◆ Your instructions: Using the data below, return the stretch from the line that contains "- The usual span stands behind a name" through the line that contains "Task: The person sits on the", both included, exactly as it stands and nothing beyond it.

◆ Input:
((

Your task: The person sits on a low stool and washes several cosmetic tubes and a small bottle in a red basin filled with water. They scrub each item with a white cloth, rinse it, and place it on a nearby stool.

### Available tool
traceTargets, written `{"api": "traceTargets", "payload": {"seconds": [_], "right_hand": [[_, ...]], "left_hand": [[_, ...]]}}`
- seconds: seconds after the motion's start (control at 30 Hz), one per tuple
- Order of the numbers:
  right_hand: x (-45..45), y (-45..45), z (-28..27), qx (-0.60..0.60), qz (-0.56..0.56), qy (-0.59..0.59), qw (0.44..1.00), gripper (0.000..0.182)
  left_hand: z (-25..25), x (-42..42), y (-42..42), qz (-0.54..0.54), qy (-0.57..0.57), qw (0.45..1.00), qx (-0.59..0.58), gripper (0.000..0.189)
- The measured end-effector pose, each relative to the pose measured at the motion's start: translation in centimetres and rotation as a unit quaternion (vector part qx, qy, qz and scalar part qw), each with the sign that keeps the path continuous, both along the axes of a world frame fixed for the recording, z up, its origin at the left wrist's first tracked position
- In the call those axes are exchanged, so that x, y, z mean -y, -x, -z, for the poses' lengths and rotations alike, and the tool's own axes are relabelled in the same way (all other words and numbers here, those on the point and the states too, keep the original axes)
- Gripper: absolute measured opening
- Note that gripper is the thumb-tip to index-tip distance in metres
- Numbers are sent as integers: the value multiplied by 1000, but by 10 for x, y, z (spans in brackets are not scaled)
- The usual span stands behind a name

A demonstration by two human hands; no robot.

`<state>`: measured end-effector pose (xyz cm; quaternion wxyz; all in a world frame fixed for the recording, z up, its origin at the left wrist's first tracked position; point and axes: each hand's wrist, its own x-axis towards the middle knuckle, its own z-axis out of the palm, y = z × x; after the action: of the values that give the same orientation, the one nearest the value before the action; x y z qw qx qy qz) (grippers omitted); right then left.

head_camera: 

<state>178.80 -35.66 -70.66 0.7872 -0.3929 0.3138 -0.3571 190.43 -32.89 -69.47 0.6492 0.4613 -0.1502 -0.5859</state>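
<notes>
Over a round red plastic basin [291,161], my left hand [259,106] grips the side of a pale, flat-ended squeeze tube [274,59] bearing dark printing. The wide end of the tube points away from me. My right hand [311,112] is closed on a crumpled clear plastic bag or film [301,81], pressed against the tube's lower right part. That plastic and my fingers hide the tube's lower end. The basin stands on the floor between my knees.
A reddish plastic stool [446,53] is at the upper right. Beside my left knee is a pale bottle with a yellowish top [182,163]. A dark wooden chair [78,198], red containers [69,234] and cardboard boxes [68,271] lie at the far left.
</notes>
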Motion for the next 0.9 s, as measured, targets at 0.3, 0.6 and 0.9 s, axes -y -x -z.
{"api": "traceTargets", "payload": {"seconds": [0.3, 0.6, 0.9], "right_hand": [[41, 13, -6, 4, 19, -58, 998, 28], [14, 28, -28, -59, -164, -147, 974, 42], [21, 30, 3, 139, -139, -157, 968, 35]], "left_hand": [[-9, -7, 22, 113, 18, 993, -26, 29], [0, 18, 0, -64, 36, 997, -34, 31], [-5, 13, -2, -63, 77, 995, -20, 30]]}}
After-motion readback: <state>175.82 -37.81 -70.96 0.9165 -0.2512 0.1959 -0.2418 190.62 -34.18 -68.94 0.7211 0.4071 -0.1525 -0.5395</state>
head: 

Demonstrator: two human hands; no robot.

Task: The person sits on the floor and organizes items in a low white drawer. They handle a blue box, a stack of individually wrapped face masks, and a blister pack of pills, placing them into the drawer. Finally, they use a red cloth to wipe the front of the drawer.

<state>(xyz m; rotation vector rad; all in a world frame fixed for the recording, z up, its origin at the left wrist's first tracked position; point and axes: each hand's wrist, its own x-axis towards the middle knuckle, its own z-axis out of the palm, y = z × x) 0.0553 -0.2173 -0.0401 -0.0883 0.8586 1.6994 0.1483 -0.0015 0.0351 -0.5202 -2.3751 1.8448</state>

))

◆ Answer box:
- The usual span stands behind a name

A demonstration by two human hands; no robot.

`<state>`: measured end-effector pose (xyz cm; quaternion wxyz; all in a world frame fixed for the recording, z up, its origin at the left wrist's first tracked position; point and axes: each hand's wrist, its own x-axis towards the middle knuckle, its own z-axis out of the palm, y = z × x; after the action: of the values that give the same orientation, the one nearest the value before the action; x y z qw qx qy qz) (grippers omitted); right then left.

head_camera: 

<state>178.80 -35.66 -70.66 0.7872 -0.3929 0.3138 -0.3571 190.43 -32.89 -69.47 0.6492 0.4613 -0.1502 -0.5859</state>
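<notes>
Over a round red plastic basin [291,161], my left hand [259,106] grips the side of a pale, flat-ended squeeze tube [274,59] bearing dark printing. The wide end of the tube points away from me. My right hand [311,112] is closed on a crumpled clear plastic bag or film [301,81], pressed against the tube's lower right part. That plastic and my fingers hide the tube's lower end. The basin stands on the floor between my knees.
A reddish plastic stool [446,53] is at the upper right. Beside my left knee is a pale bottle with a yellowish top [182,163]. A dark wooden chair [78,198], red containers [69,234] and cardboard boxes [68,271] lie at the far left.
</notes>
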Motion for the next 0.9 s, as measured, targets at 0.3, 0.6 and 0.9 s, axes -y -x -z.
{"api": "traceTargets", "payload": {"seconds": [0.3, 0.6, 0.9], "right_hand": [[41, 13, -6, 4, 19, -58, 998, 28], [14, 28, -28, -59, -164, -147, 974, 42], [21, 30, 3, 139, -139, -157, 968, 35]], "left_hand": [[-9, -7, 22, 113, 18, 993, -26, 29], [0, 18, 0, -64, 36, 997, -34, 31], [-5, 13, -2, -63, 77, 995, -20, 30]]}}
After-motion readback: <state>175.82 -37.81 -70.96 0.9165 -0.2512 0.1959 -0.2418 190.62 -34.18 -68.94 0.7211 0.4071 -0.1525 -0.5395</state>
head: 

Demonstrator: two human hands; no robot.

Task: The person sits on the floor and organizes items in a low white drawer. They handle a blue box, a stack of individually wrapped face masks, and a blister pack of pills, placing them into the drawer. Finally, they use a red cloth to wipe the front of the drawer.

This answer requires no additional content.